Spark

The Spark task type allows you to utilize the power of the Apache Spark data processing engine as part of Loome Integrate jobs.

This currently is facilitated over a Livy connection, the Spark task type supporting all available Spark processing methods including pre-compiled JAR files and PySpark enabled Python scripts.

How to Create a Spark Task

Create a new task.

Provide a name to identify this task and then choose the agent that will run this task.

Choose a name and agent

Choose Spark as the task type.

Spark task type

Click Next at the bottom of this page to move on to the next page.

The Source Connection dropdown will provide all available Livy connections.

Livy source connection

Selecting the Spark Parameters

The Spark task is similar to the Databricks task not only in the type of work it can do but also in its utilization. For Spark tasks you use the task builder to select the parameters you wish to use and then set those parameters when you sequence the task in the job.

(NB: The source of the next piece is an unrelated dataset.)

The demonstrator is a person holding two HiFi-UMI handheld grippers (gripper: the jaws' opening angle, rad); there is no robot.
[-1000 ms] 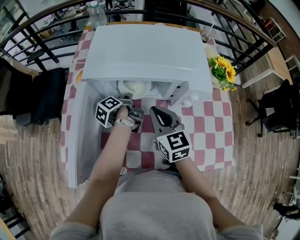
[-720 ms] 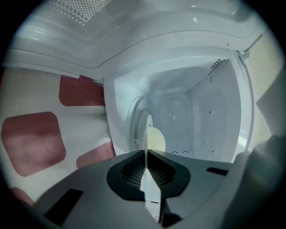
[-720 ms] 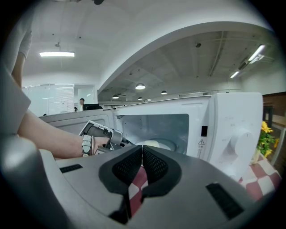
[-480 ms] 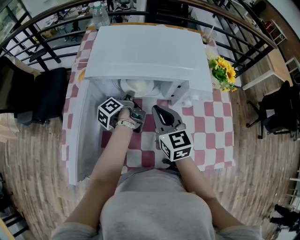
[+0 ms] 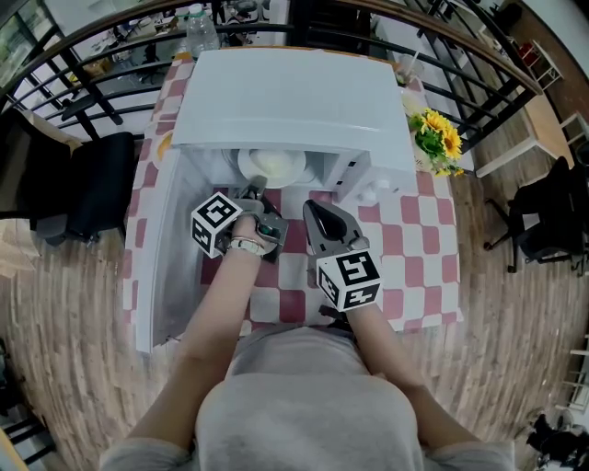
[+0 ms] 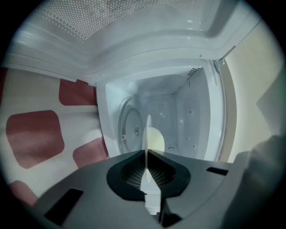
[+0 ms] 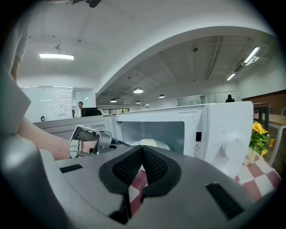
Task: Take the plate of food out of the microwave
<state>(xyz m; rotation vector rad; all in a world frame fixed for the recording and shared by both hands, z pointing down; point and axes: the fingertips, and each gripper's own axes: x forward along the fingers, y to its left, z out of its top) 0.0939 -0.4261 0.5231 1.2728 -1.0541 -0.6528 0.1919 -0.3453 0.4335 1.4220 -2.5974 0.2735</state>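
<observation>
A white microwave [image 5: 290,101] stands on the checked table with its door [image 5: 158,267] swung open to the left. Inside lies a white plate [image 5: 272,166] with a pale mound of food [image 6: 156,139]. My left gripper [image 5: 257,189] reaches into the opening and is shut on the plate's near rim [image 6: 147,134], which shows edge-on between its jaws. The right gripper [image 5: 317,212] hovers in front of the microwave, just right of the left one, shut with nothing in it. Seen from the right gripper view, the plate [image 7: 153,143] lies in the cavity beyond the closed jaws.
The microwave's control panel with a knob [image 7: 225,145] is right of the cavity. A bunch of sunflowers [image 5: 439,140] stands at the table's right edge, a bottle [image 5: 203,28] at the back left. A black chair [image 5: 81,184] stands left of the table. Red-and-white cloth [image 5: 414,248] lies right of the grippers.
A little more of the plate shows under the microwave's top edge. Both grippers have shifted only slightly; the right one has edged closer to the microwave.
</observation>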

Spark jobs are executed using Apache Livy, you must provide a file path as a parameter when adding this task to a sequence.

We have provided suggested parameters below. Each suggested parameter provides a description of what it is used for beside it.

Click on the ‘+’ button beside a parameter to add it to the task.

Add a parameter

You can then optionally provide a default value for this parameter after it has been added to the task parameter section.

Added parameter

You can also provide custom parameters, by providing a parameter name and default value (optional) in the fields under the Task Parameter Names section above.

You will need to provide a parameter called filepath to later add a value when adding this task to a sequence after you have submitted this task. The default value is optional so you do not need to provide a value here. Type in filepath and click Add.

Added task parameter

After providing your parameters, you can Submit this task to save.

You will need to add a value when adding this task to a sequence now that you have submitted this task.

On the job page, click on Edit Parameter Values.

Parameters fields

Beside the parameter ‘filepath’, provide a value.

Parameters fields

Click Submit to save this parameter.

You can run or schedule this job from the job page.